ASSIGNMENT ->
Only a number is wanted here: how many lines in the records below contain the string "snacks".

TASK INPUTS ->
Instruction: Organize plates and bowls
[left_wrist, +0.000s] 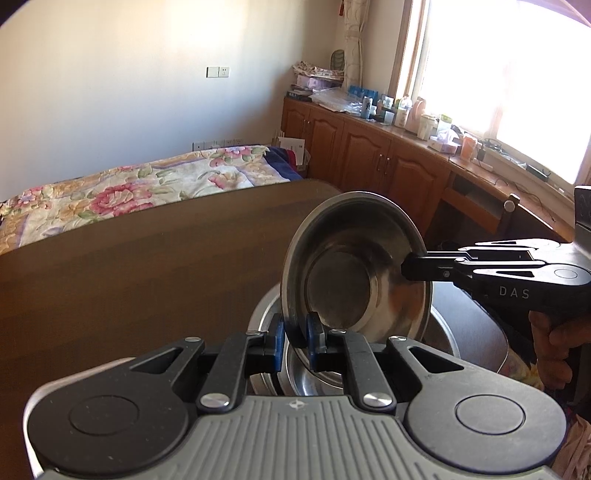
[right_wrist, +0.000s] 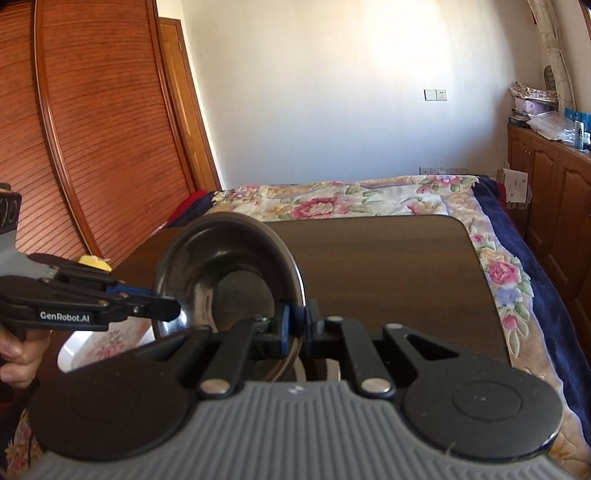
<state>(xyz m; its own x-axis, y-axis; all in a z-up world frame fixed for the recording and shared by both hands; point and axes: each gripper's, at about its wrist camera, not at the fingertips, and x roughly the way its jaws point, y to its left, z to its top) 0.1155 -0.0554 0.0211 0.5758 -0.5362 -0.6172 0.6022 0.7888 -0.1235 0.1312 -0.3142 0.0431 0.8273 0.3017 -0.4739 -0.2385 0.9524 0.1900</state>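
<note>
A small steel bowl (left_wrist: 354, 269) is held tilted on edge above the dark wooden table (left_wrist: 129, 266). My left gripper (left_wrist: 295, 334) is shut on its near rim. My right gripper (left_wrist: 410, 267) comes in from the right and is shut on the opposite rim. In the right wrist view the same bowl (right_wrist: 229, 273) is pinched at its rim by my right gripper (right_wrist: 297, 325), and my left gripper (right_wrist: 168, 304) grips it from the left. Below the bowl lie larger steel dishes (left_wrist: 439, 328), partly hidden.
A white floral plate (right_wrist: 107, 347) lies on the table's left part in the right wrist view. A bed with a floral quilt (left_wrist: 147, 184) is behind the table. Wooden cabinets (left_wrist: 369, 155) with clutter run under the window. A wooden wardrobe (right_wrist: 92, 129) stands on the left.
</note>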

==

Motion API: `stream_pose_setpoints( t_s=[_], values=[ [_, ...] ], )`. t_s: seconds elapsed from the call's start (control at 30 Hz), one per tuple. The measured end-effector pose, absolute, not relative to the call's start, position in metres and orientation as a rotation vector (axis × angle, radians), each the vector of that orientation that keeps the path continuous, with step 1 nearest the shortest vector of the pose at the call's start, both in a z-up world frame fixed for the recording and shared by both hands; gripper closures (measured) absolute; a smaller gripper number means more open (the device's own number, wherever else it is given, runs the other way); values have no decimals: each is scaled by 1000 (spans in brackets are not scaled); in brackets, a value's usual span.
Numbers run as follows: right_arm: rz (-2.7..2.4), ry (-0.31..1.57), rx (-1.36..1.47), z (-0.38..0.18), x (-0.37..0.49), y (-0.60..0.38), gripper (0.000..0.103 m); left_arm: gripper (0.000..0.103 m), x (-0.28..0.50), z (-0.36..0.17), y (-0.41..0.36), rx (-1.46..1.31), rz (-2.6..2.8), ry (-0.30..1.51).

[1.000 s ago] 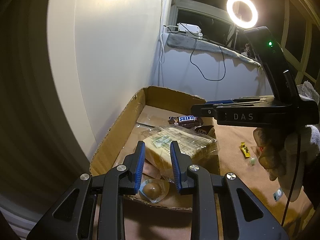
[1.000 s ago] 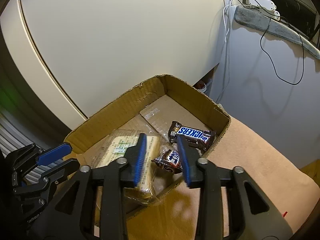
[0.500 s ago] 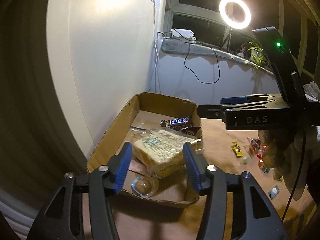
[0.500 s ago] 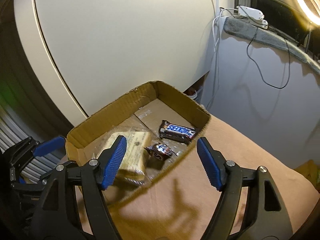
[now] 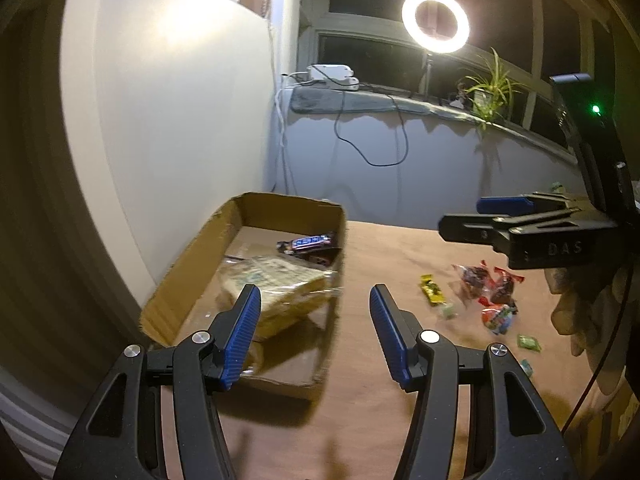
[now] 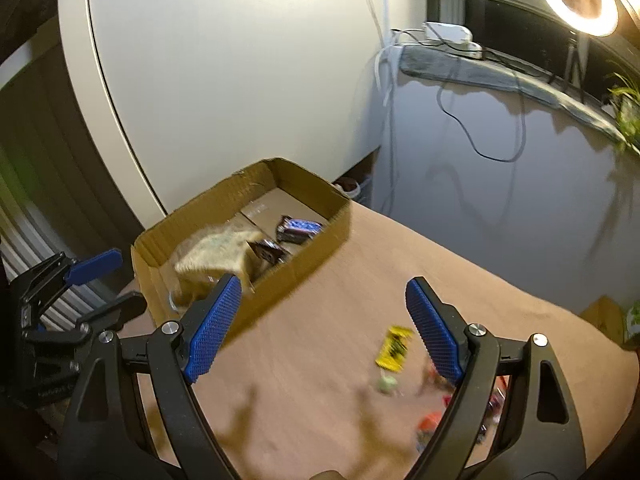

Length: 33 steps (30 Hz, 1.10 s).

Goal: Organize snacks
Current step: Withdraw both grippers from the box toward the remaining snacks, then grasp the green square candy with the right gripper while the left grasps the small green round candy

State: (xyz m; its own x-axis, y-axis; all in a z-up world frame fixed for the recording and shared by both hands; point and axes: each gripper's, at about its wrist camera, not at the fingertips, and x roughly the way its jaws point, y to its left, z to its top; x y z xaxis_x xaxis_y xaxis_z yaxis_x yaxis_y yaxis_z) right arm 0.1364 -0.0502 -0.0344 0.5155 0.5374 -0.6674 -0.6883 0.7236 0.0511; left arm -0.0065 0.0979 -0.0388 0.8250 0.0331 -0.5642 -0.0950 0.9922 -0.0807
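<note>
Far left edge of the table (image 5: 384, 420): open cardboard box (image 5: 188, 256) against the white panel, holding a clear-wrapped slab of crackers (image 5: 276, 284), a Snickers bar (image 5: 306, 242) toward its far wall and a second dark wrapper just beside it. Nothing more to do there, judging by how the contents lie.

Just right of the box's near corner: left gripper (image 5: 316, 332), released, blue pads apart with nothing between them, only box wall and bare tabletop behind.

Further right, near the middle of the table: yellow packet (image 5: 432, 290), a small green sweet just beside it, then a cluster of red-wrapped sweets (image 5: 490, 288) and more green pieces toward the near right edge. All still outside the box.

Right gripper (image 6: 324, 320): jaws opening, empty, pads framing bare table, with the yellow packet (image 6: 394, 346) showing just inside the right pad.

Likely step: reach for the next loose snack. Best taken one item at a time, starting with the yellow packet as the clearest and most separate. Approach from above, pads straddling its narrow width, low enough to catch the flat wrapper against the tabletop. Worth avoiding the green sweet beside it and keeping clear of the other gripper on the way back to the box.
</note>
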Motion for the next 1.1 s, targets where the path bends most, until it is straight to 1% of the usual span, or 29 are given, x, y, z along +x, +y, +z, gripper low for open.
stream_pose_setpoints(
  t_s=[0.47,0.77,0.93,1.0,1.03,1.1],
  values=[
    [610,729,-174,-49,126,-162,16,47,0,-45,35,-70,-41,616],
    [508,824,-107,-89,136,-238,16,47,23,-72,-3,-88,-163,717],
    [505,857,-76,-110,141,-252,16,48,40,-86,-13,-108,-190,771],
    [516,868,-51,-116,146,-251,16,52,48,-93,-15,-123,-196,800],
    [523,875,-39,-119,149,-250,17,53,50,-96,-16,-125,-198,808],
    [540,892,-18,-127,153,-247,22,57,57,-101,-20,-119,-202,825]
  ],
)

RESULT ->
2